Do we need eight glasses of water a day or does dark chocolate help us lose weight? Nutritionist and dietician Vasundhara Agrawal (consultant with Practo) busts six everyday health and nutrition myths
There are numerous misconceptions about health and nutrition that we come across everyday. People tend to believe myths and half-truths about diet and nutrition which they may have read online or heard from someone, and make themselves more anxious about their health. When it comes to nutrition, there is a thin line between fact and fiction. And, we have to be logical, use our discretion, and believe information which comes from trusted sources.
Here is a list of six most common health and nutrition myths, and the facts behind them.
Myth 1: Salads are the healthiest thing you can eat
Fact: Many diet fiends consider salads the safest option. But it shouldn’t be so. Salads often contain sugar, sauce, and toppings which are packed with calories. Salads, which contain bacon or other processed meats, processed cheese, croutons, dried fruits may have more fat and sugar than you signed up for.
If you want to eat an actually healthy salad, try and make it with fresh, leafy greens, eggs, fresh fruits, beans, and fresh herbs, with light dressing. A classic olive oil and lime dressing, or chilli and lime dressing are healthier options.
Myth 2: You must drink eight glasses of water everyday
Fact: You don’t have to count the number of glasses of water you are drinking in a day. Your daily fluid intake can be met by water in the form of milk, vegetable juice, fruits, or even caffeinated beverages. By all means, you can drink eight glasses of water in a day if you like, but it is a mere misconception that only plain water can contribute to your daily fluid needs.
Myth 3: You should eat brown bread, and not white
Fact: This is a long-perpetuated marketing myth that a lot of people believe in. Brown bread is looked at as an ‘healthier’ alternative to white bread. But the truth is that the colour of the bread doesn’t determine its nutrient content. When buying bread, or for that matter any other packaged product, look at the ingredient list carefully. Brown bread may just be coloured white bread and not necessarily more nutritious. The glucose, cholesterol, or fat content in brown bread could be the same as white.
Myth 4: Dark chocolate can help burn fat.
Fact: People often replace dessert with dark chocolate assuming it will help them lose wight and burn fat. That’s what we have heard and read over the years. While eating a little chocolate will not set you back from your fitness goals, but too much dark chocolate may not be good for you either. Polyphenols and flavonoids present in dark chocolate are good for you and may help in burning fat, lowering blood pressure, or enhancing your mood, but the benefits of these nutrients are lost if the chocolate is ultra processed. You have to check how processed your dark chocolate is, or how much saturated fat it contains.
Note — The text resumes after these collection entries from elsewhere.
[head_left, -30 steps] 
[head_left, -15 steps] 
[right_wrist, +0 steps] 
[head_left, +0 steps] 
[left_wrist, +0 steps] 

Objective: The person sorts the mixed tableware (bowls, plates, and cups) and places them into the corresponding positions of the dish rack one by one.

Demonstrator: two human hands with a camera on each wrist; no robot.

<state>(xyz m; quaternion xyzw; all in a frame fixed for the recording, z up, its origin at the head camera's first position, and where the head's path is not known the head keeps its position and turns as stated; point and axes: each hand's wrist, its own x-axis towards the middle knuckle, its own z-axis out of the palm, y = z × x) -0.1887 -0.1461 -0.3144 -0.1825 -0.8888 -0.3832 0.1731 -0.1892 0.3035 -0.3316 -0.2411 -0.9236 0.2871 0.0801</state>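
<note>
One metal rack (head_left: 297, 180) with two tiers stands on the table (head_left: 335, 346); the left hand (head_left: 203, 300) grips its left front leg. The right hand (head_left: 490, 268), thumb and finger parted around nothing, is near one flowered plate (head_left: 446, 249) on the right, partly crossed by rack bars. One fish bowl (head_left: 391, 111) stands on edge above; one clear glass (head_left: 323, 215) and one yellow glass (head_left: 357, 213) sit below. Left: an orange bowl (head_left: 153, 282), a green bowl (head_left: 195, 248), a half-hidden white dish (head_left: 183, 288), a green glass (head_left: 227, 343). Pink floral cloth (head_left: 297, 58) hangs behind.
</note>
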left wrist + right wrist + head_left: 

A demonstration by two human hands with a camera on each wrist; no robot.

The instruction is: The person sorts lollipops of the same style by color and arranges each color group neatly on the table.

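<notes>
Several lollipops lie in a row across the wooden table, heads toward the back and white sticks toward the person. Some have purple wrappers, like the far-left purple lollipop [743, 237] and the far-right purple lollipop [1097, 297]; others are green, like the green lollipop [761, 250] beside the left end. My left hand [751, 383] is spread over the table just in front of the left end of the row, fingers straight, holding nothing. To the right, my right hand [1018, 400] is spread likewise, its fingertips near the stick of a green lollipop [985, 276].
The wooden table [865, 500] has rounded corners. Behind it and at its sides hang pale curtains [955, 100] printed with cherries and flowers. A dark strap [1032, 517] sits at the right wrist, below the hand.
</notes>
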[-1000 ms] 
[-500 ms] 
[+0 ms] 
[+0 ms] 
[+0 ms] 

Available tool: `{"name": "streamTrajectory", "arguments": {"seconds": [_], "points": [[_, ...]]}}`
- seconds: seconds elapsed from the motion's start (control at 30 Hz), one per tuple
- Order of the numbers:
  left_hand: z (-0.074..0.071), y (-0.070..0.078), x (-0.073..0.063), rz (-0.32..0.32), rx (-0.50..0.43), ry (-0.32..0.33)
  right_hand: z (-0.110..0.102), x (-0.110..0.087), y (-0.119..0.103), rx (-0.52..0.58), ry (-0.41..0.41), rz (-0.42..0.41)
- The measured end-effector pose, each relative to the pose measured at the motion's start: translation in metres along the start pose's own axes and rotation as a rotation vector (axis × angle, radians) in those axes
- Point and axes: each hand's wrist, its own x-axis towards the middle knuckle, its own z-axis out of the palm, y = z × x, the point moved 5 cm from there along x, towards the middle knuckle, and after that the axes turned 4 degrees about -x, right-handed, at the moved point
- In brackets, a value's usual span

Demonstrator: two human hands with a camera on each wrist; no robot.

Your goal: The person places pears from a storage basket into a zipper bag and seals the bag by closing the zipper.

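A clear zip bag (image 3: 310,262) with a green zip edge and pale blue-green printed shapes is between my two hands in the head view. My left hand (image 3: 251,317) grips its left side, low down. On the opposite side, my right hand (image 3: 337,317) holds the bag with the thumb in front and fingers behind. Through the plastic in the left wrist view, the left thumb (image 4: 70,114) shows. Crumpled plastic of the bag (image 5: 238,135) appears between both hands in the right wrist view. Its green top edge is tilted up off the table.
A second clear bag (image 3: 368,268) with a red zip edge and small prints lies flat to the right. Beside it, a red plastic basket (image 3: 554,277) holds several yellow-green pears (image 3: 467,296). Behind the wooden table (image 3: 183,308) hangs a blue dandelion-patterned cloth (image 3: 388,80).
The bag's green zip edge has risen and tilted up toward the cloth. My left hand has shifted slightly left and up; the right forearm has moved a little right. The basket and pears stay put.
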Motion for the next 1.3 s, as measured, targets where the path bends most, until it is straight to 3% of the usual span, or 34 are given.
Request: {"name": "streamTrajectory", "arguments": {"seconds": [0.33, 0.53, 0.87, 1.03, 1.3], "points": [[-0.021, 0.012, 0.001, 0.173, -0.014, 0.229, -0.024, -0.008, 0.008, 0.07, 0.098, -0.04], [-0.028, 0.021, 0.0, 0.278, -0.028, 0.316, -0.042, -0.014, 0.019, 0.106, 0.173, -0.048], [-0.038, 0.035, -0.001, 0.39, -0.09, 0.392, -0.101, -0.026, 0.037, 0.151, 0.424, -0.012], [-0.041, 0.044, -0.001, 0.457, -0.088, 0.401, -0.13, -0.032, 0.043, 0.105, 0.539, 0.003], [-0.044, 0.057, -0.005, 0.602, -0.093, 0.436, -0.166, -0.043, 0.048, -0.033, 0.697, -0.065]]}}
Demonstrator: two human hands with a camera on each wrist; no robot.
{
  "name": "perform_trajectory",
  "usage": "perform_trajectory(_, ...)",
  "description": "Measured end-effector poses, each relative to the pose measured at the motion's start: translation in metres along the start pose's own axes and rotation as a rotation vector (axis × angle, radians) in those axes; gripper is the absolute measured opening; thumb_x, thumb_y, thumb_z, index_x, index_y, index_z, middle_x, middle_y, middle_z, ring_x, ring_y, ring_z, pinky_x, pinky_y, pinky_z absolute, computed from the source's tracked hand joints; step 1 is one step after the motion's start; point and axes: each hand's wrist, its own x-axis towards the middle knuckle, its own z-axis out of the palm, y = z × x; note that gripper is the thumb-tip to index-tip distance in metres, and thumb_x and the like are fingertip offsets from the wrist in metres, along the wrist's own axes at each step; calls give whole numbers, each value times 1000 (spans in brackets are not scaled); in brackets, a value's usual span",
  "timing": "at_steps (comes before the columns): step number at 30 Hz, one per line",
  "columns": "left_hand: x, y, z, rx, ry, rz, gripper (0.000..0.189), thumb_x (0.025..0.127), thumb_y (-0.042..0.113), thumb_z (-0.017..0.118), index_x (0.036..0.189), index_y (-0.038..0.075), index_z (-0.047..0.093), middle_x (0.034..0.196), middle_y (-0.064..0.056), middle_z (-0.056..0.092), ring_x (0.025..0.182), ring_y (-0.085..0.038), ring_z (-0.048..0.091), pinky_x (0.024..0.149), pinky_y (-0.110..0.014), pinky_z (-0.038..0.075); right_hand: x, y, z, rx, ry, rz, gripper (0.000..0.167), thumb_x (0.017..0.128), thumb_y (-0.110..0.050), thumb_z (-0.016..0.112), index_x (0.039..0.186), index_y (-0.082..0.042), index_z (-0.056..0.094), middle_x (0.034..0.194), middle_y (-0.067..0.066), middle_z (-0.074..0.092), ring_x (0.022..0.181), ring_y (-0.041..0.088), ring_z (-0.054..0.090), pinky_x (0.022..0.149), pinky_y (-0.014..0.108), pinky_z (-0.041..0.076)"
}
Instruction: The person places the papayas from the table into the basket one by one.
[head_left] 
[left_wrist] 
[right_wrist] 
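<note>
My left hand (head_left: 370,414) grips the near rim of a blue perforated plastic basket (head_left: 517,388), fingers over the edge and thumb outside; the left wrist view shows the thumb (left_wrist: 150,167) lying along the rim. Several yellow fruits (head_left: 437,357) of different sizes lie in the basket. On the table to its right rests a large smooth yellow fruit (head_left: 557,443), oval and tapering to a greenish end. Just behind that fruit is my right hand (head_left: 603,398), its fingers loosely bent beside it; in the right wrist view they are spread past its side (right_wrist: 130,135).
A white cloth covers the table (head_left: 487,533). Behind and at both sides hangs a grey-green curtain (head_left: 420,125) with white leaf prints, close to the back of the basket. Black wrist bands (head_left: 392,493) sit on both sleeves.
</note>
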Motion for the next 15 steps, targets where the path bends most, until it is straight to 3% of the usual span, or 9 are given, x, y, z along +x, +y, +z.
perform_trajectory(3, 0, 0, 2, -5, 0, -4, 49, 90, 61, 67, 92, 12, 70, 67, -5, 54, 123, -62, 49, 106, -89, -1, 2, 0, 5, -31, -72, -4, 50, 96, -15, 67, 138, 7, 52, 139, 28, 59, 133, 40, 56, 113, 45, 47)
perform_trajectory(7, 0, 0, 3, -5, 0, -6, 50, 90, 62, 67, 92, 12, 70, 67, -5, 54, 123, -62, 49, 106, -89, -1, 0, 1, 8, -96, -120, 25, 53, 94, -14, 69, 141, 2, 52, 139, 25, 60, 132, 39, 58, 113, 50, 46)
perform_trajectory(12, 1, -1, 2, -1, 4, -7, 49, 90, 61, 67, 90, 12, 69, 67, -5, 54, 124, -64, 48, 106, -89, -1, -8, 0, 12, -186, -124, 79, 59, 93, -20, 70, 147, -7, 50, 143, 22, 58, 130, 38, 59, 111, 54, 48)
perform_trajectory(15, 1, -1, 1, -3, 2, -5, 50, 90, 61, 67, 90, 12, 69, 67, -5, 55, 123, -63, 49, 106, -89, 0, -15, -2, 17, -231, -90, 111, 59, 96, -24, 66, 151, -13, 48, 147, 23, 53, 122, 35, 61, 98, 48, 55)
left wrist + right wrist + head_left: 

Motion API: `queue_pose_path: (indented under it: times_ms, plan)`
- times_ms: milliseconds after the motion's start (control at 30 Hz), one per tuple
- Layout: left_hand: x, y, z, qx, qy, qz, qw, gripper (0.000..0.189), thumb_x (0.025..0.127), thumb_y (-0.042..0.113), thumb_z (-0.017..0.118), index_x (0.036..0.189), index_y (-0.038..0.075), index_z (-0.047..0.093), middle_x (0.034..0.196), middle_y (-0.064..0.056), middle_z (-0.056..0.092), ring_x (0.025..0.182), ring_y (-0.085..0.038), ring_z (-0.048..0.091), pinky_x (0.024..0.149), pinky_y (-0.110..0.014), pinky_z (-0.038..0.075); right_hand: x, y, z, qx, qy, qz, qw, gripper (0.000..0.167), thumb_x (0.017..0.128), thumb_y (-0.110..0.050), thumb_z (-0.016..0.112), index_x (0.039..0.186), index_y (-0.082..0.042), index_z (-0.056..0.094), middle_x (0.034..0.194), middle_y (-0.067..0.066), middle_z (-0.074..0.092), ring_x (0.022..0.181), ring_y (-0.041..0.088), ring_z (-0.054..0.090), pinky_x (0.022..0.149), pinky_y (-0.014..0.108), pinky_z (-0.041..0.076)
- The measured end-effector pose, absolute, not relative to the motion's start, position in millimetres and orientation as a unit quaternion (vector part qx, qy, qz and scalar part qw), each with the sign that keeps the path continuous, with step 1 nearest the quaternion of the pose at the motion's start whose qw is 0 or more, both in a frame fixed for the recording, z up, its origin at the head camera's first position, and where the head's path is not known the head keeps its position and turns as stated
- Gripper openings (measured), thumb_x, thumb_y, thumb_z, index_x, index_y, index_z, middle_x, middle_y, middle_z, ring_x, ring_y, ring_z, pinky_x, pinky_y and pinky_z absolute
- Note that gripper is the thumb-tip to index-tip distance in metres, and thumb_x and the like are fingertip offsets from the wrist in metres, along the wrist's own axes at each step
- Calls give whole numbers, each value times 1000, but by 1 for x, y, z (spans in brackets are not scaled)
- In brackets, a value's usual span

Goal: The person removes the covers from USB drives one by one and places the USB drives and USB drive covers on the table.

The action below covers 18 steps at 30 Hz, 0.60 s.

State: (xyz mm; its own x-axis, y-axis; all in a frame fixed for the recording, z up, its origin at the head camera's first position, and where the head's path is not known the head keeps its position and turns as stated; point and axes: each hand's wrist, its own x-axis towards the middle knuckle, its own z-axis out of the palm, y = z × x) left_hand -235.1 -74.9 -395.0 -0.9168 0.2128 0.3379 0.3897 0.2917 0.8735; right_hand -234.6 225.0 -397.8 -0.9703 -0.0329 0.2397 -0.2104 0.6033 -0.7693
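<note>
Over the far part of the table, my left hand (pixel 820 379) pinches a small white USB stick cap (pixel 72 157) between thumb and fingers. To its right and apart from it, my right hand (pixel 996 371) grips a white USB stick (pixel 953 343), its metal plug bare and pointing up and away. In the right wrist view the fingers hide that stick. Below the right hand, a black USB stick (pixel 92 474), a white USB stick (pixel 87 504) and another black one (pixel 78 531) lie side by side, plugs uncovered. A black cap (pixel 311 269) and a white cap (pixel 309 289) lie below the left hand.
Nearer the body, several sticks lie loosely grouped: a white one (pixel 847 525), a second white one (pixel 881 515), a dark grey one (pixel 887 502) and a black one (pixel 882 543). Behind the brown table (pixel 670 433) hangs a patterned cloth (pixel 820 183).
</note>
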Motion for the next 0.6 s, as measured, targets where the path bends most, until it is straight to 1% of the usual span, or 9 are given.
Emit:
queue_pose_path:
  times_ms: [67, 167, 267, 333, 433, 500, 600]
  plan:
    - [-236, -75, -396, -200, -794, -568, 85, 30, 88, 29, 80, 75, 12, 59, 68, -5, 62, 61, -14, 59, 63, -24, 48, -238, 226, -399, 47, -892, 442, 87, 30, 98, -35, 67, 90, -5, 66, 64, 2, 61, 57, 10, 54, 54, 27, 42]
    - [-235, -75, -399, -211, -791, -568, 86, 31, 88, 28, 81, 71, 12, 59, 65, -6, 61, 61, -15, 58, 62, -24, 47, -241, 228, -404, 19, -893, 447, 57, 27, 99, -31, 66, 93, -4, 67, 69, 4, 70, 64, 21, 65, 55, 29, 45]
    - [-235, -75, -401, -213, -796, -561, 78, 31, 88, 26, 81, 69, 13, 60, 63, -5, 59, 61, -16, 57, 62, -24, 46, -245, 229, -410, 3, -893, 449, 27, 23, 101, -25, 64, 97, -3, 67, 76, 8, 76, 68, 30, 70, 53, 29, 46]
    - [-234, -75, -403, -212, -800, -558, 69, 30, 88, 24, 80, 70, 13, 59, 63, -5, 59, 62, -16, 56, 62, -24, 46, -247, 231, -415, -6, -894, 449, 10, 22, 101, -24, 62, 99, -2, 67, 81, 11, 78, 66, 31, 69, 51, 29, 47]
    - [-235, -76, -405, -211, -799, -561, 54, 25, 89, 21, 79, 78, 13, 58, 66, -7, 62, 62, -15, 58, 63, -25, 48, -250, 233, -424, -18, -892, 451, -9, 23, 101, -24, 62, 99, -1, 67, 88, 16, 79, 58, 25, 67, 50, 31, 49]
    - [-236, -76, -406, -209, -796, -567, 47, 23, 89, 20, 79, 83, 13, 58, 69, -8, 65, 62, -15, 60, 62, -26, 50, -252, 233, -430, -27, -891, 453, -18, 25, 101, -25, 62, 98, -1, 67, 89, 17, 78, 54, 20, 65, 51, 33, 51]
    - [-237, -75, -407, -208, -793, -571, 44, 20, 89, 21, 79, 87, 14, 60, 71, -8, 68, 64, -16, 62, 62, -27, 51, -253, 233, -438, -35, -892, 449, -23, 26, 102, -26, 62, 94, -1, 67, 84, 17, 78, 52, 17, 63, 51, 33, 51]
Myth 5: No carbs will help you lose weight
Fact: Carbohydrates are considered the enemy when it comes to weight loss. But they are extremely essential for your energy needs, for concentration, as well as stamina. Therefore, it is not advisable to cut out carbs from your diet completely. You could be missing out on important nutrients that are responsible for maintaining a healthy body and a healthy mind. Whole grains, legumes, nuts and seeds are all good carbs and very nutritious.
Myth 6: Pick sea salt over table salt
Fact: Health advocates are always telling you that sea salt is way healthier than normal salt. Sea salt contains electrolytes like calcium, magnesium, calcium, sodium, and potassium, making it a good addition to your diet. However, the truth is that these are present in minuscule quantities. More importantly, we need iodine for the production of thyroid hormones, which help in the development of bones and the brain. They also help maintain the body’s metabolism. You can definitely add sea salt to your food, but don’t skip table salt completely.